解ける螺旋
助手と研究生の関係で、どういうつもりで関わられたら私が泣く羽目になると言うんだろう。


「……くくっ。ごめんごめん。
相沢さんは可愛くていいね。
男としてはなんとなく意地悪してみたくなるって言うか」


そんな事を平然と言ってくれる先生に、私は何も言えずに口をパクパクと動かした。
文字通り『可愛い』と言う意味じゃないとわかっているから、なんだか悔しくて仕方がない。


「か、からかわないで下さいっ! 悪趣味です」

「一応好意を示してみたんだけど。
ほら、小学生の男の子だと、好きな子に意地悪するってお約束でしょ」


ずっと笑いっぱなしの先生を見ていると、やっぱりからかわれてるとしか思えない。
私は自分を落ち着ける為にも溜め息をついた。


「はあ。

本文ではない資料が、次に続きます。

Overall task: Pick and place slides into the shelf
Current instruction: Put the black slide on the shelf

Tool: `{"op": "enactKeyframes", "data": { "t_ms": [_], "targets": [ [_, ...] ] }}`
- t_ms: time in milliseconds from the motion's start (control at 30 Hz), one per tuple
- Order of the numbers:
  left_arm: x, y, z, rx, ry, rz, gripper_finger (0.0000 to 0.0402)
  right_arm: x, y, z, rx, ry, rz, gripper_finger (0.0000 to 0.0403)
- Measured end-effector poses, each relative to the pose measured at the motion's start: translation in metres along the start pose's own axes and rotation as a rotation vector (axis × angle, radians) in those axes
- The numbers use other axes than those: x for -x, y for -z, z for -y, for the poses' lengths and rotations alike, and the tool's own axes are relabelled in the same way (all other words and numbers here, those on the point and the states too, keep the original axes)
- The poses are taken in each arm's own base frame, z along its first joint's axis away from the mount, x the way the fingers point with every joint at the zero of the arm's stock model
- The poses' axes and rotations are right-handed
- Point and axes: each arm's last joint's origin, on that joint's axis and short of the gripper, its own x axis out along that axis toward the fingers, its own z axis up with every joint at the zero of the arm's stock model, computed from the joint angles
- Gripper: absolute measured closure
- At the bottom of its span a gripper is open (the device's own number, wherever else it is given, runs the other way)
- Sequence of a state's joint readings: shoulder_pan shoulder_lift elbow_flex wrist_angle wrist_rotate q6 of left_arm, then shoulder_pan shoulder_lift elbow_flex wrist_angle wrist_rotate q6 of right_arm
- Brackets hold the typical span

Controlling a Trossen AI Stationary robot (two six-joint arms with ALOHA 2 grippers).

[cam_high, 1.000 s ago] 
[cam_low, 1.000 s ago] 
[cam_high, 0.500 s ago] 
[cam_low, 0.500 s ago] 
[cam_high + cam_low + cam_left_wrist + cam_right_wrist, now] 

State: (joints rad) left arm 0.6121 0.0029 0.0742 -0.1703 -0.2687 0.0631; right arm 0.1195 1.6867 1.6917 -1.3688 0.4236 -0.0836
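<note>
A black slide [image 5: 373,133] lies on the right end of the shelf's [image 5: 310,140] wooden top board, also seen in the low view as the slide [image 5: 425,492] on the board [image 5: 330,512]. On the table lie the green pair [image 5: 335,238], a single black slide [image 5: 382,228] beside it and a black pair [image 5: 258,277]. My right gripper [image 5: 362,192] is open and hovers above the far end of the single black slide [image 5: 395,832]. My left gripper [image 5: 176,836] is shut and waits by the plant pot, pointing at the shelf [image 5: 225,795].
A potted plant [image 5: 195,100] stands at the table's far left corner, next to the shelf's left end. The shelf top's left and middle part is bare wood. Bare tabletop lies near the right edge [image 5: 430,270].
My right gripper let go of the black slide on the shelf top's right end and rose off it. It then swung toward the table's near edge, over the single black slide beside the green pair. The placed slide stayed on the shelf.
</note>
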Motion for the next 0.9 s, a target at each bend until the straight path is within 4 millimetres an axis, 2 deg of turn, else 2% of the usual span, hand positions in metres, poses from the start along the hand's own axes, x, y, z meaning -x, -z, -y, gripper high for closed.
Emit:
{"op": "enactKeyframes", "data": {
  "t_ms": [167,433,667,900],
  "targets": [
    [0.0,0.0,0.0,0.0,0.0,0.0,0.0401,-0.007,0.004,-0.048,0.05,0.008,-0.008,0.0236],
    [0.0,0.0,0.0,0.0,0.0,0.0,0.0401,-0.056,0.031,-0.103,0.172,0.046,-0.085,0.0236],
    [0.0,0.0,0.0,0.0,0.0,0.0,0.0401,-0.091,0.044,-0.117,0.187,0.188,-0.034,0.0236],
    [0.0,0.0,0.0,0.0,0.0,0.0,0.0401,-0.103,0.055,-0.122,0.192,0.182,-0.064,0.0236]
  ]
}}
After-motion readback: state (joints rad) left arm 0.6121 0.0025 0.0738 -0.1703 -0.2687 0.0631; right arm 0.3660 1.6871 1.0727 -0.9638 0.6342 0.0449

……もういいです。
あの。鍵持ってるんですよね。
開けますから、貸して下さい」


なんとか落ち着きを取り戻して手を出すと、あれ、スルー? と言いながら、先生も大人しく鍵を手の平に落としてくれた。


その鍵を確認して、私は鍵穴に挿し込む。
ドアを開けると研究室の独特の空気が漂って来て、少しだけホッとした。


「今日は結城君と打ち合わせなんだっけ」


背後の先生も、やっと満足したのか、からかうのを止めてそう聞いて来た。
はい、と返事をしながら、私は荷物を抱えている先生の為に大きくドアを開けた。


「……遅れるなって言ったの健太郎の方なのに。
どこ行ったか知りませんか?」


少しだけ溜め息をつきながら荷物をテーブルの上に置いて、樫本先生を振り返った。